I have my custom which is made of two double : x and y.
What i want to do is to remove duplicate ( (x && y) == (x1 && y1)) and if x == x1 i want to keep the object which has the higher y.
ArrayList<MyObject> list = [x(0),y(0)], [x(0),y(0)], [x(0.5),y(0.5], [x(0.5),y(0.6)], [x(1),y(1)];
ArrayList<MyObject> results = [x(0),y(0)], [x(0.5),y(0.6)], [x(1),y(1)];
I tried to implement the equals method but i do not how to use it :
public boolean equals(Object obj) {
if (obj == null || !(obj instanceof MyObject)) {
return false;
}
return (this.x == ((MyObject)obj).x);
}
list is always ordered using Collections.sort by x.
Thanks for all.
Given MyObject like this:
class MyObject {
private final double x;
private final double y;
public MyObject(double x, double y) {
this.x = x;
this.y = y;
}
#Override
public boolean equals(Object o) {
if (this == o) return true;
if (o == null || getClass() != o.getClass()) return false;
MyObject myObject = (MyObject) o;
if (Double.compare(myObject.x, x) != 0) return false;
if (Double.compare(myObject.y, y) != 0) return false;
return true;
}
#Override
public int hashCode() {
int result;
long temp;
temp = Double.doubleToLongBits(x);
result = (int) (temp ^ (temp >>> 32));
temp = Double.doubleToLongBits(y);
result = 31 * result + (int) (temp ^ (temp >>> 32));
return result;
}
}
You can implement a unique method that returns a list with unique elements only:
private List<MyObject> unique(List<MyObject> list) {
List<MyObject> uniqueList = new ArrayList<>();
Set<MyObject> uniqueSet = new HashSet<>();
for (MyObject obj : list) {
if (uniqueSet.add(obj)) {
uniqueList.add(obj);
}
}
return uniqueList;
}
And a unit test for it to verify it works:
#Test
public void removeDups() {
List<MyObject> list = Arrays.asList(new MyObject(0, 0), new MyObject(0, 0), new MyObject(0.5, 0.5), new MyObject(0.5, 0.6), new MyObject(1, 1));
List<MyObject> results = Arrays.asList(new MyObject(0, 0), new MyObject(0.5, 0.5), new MyObject(0.5, 0.6), new MyObject(1, 1));
assertEquals(results, unique(list));
}
Note: it's important to implement both equals and hashCode for this to work,
because of the use of a hash map. But you should always do this anyway in your custom classes: provide appropriate equals and hashCode implementations. Btw, I didn't write those equals and hashCode methods. I let my IDE (IntelliJ) generate them automatically from the fields x and y of the class.

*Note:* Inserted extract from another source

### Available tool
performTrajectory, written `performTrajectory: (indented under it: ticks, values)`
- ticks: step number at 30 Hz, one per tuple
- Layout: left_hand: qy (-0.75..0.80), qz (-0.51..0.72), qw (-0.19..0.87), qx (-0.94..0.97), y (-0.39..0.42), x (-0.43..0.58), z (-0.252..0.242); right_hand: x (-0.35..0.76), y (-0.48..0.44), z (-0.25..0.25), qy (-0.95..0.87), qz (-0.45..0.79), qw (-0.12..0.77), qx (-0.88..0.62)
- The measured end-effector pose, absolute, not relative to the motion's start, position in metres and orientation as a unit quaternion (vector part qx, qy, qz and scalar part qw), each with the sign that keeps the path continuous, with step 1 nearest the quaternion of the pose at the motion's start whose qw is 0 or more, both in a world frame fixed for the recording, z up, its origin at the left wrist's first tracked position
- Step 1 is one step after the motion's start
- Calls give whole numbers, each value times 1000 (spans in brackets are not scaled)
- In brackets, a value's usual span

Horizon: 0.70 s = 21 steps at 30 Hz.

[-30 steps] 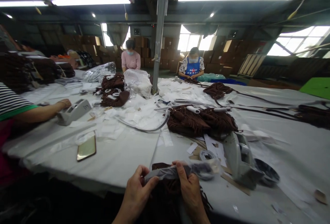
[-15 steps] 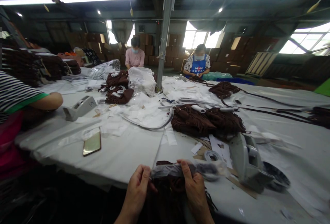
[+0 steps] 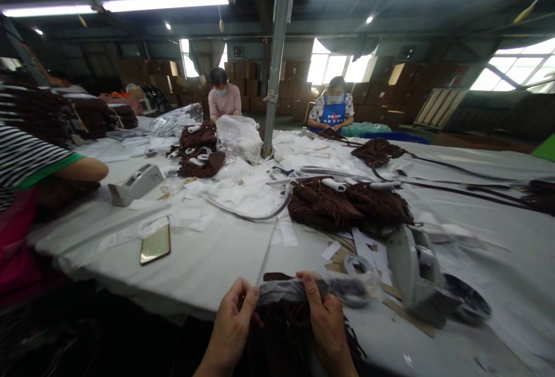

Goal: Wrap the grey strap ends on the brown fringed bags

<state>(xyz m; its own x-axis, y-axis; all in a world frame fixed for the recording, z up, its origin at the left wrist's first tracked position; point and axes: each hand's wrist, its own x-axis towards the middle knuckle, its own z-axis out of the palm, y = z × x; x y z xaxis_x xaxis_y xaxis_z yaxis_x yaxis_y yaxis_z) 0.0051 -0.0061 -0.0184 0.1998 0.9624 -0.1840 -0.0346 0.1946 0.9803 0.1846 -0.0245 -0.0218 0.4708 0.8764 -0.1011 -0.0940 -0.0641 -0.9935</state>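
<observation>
My left hand (image 3: 232, 325) pinches the left end of a strap wrapped in translucent plastic (image 3: 284, 291), thumb against fingers. Closed over the middle of the same wrapped strap is my right hand (image 3: 325, 319), its thumb lying on top. The strap's wrapped right end sticks out past that hand over the table. Beneath both hands hangs a dark brown fringed bag (image 3: 281, 342), in shadow at the table's near edge, its lower part cut off by the frame.
Right of my hands stand a grey tape dispenser (image 3: 416, 278) and a clear tape roll (image 3: 356, 263). Ahead lie more brown fringed bags (image 3: 342, 203) and a grey strap (image 3: 247, 214). A phone (image 3: 155, 243) lies left. A co-worker's striped sleeve (image 3: 32, 154) is at the left edge.
My left hand has shifted very slightly right along the wrapped strap. My right hand keeps its grip. Across the table, the co-worker in pink has lowered their head.
</observation>
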Motion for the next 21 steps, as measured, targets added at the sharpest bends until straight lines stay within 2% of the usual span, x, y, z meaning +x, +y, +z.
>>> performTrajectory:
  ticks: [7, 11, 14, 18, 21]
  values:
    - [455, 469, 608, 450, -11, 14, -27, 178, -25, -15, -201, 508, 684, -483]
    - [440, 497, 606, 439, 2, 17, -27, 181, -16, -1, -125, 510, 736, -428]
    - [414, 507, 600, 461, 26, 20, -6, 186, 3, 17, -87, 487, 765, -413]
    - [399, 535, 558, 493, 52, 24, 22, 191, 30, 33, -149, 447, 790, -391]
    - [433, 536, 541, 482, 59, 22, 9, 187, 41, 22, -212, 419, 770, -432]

Make sure to override equals() method in your custom Object(MyObject).
Then add them into a Set. Now you have unique result set.
Use a Set instead of a List ...
You have to override equals() and hashCode(). The most IDE can generate that for you!

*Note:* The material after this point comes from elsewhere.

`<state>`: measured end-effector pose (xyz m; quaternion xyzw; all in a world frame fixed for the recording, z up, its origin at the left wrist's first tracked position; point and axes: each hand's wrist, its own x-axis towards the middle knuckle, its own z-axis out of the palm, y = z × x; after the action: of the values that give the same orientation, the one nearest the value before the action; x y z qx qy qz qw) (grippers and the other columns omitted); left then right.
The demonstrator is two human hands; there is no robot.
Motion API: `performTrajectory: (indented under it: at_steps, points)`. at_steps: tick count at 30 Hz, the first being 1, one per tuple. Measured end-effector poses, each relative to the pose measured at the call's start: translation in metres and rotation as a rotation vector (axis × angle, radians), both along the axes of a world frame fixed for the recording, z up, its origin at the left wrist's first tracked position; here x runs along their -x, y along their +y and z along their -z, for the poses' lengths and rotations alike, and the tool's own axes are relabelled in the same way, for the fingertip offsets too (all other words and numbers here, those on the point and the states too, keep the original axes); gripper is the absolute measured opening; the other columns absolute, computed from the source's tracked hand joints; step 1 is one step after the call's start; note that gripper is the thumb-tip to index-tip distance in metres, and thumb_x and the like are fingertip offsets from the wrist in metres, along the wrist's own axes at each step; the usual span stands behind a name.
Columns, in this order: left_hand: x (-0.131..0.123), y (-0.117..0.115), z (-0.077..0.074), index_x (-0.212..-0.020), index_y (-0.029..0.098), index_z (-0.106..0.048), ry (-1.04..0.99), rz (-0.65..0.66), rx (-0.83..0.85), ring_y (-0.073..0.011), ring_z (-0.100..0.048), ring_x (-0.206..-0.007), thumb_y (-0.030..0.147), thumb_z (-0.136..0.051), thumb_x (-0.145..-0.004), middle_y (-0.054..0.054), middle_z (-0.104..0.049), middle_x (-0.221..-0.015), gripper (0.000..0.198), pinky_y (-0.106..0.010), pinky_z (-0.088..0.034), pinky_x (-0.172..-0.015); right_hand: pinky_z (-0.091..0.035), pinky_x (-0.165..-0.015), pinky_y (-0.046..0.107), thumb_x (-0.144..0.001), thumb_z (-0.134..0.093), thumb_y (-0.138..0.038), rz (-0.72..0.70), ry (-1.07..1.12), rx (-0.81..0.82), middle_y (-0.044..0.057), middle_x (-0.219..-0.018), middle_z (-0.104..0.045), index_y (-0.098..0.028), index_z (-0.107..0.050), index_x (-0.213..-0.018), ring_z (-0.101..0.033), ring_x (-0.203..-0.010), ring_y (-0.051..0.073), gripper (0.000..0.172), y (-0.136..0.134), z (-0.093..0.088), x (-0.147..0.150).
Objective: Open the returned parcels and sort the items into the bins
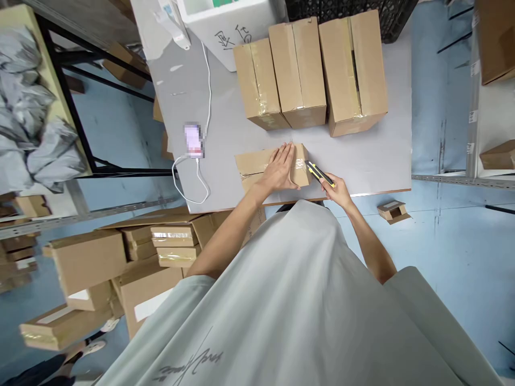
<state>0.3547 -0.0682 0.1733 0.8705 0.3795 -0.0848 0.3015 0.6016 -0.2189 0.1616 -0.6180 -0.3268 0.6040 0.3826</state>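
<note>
- left hand [281, 167] is laid flat on the small carton [256, 160], fingers straight and close together, thumb splayed toward the person; seems to be pinning it down rather than gripping
- right hand [333, 190] is wrapped round a yellow-and-black utility knife [319, 174], tip up at the carton's right end; can't tell if the blade actually touches
- my read: this is the knife-to-tape step, not much further along; next move probably calls for a shallow, steady stroke, with the left fingers kept well out of the blade's line
- the carton itself is plain brown and longish, lying near the front edge of the worktop [374, 169], right in front of the person; shiny tape [299, 164] crosses its right end, some more shows at the left; the hand hides the middle, so no idea about the seam there
- further out: three bigger boxes [298, 69] in a row behind it; a phone [193, 140] well off to the left
</note>
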Motion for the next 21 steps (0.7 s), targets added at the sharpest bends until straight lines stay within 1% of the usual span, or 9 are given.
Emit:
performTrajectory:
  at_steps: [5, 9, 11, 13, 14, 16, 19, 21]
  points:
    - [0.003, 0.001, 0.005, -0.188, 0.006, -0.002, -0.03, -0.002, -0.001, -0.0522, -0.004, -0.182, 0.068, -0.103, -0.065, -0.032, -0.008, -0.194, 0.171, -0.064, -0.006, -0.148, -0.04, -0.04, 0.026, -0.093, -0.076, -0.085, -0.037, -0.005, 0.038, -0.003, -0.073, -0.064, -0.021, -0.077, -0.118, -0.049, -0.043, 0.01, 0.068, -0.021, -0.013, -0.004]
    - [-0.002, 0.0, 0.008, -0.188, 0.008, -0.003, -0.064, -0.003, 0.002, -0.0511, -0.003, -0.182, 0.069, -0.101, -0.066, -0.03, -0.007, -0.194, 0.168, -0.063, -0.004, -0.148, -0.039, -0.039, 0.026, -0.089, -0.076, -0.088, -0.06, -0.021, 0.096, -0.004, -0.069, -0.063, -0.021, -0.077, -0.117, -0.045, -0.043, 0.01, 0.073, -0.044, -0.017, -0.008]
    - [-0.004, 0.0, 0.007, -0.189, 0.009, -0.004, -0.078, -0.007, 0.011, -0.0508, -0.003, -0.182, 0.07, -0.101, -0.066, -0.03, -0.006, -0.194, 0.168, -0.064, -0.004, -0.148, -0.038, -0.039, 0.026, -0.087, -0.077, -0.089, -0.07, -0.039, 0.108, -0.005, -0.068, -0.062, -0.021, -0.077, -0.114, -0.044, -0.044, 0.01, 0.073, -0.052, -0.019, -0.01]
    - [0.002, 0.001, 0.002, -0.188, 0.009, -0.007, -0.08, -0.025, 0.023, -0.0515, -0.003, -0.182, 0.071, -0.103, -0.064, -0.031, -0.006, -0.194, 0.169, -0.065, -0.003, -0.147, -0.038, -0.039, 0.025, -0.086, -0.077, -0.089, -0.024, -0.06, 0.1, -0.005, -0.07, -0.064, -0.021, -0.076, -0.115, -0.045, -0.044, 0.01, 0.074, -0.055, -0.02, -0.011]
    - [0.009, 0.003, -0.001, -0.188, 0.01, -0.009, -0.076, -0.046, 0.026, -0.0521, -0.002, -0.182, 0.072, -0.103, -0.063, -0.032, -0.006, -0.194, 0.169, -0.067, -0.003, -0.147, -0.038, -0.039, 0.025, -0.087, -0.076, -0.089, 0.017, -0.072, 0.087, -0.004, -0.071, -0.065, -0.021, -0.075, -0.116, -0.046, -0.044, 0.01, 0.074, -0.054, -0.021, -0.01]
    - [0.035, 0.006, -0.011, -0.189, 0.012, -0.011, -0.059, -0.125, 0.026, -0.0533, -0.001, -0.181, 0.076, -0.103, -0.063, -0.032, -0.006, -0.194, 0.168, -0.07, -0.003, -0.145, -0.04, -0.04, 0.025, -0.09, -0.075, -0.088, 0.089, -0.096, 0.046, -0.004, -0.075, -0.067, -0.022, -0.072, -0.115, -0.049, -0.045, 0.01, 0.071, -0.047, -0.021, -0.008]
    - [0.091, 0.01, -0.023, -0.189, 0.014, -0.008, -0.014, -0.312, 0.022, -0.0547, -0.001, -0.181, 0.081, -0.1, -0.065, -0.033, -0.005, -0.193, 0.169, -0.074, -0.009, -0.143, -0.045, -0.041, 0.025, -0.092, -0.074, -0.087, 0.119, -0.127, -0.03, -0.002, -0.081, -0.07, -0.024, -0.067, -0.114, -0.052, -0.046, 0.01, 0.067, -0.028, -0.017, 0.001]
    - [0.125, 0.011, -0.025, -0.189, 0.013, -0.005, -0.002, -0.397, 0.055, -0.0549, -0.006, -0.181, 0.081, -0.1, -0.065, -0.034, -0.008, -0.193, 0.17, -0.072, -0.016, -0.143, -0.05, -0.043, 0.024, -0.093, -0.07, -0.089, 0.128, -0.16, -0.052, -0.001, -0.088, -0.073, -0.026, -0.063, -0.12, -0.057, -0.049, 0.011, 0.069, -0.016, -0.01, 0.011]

To "convert" a List to a Set you can simply use this:
ArrayList<MyObject> list = ...
Set<MyObject> mySet = new HashSet<MyObject>(list);
Then you have a set with unique elements. You can iterate over the set like this:
for (MyObject o : mySet){
o.getX();
}
The most optimal solution would be if you could use a Set. However, there are two Set implementations in Java: HashSet and TreeSet. HashSet requires that you declare equals and hashCode methods, while TreeSet requires your class to implement Comparable with a compareTo method or supply a Comparator. Neither solution will work in your case because you want to keep the higher y when x is equal. If you sort/calculate equality based on x, y you will have duplicate x, and if you sort/calculate equality based on x only you will get the first x entered, which is not what you want.
Therefore, what we need to do is:
Sort by x ascending, y descending
Convert to Set that preserves original order, but bases equality only on x
Convert back to list (if necessary)
XAscYdesc Comparator Method (Not accounting for nulls):
public int compare(MyObject left, MyObject right) {
int c = left.x - right.x;
if(c != 0) {
return c;
}
return right.y - left.y;
}
XAsc Comparator Method (Not accounting for nulls):
public int compare(MyObject left, MyObject right) {
return left.x - right.x;
}
(Using the Guava library; it's very useful for one-liners like this):
Collections.sort(list, new XAscYdesc());
Lists.newArrayList(ImmutableSortedSet.copyOf(new XAsc(), list));
You need to order your collection on both x and y with x first (think about it as x and y forming an hypothetical number with x on the left side of the decimal point, and y on the right side: when you sort number in growing order, if the integral parts are equal, you sort on the decimal part).
Now, with an equal predicate, it will be difficult to sort values (you can only tell if they are equal, not if one is before another). Instead, you need to implement the comparable interface, with the following method:
public int compare(Object obj) {
if (obj == null || !(obj instanceof MyObject)) {
// raise an Exception
}
MyObject other = (MyObject)obj;
if (x < other.x) return -1;
if (this.x > other.x) return 1;
if (this.y < other.y) return -1;
if (this.y > other.y) return 1;
return 0;
}
If your array is sorted according to this comparison, you just need to keep the last entry with the same x in your array to get what you want. This means that you remove entries unless its successor has a different x.
This method is interesting of you don't want to keep your original data, but only keep the result: it will update the existing array in place, for a complexity of O(n) in time (not counting the sorting, which should happen anyway if I understand your question correctly).
Alternatively, the whole filtering can be achieved by applying a fold on your collection, where folding here is simply keeping the highest y for a same x (as you stated it precisely in your question). Because your collection is already sorted on x, it means that it is naturally partitioned on values of x, so you can build a new collection by accumulating the correct x for each partition in another array. For each element of the array, you compare it with the last inserted entry in your new array, if the x are the same, you replace it with the object with the highest y. If the x are different, you add it to the new array.
The advantage of this approach is that you don't need to change the sorting algorithm, but on the other hand you need a new array. This algorithm should therefore work in O(n) space and time.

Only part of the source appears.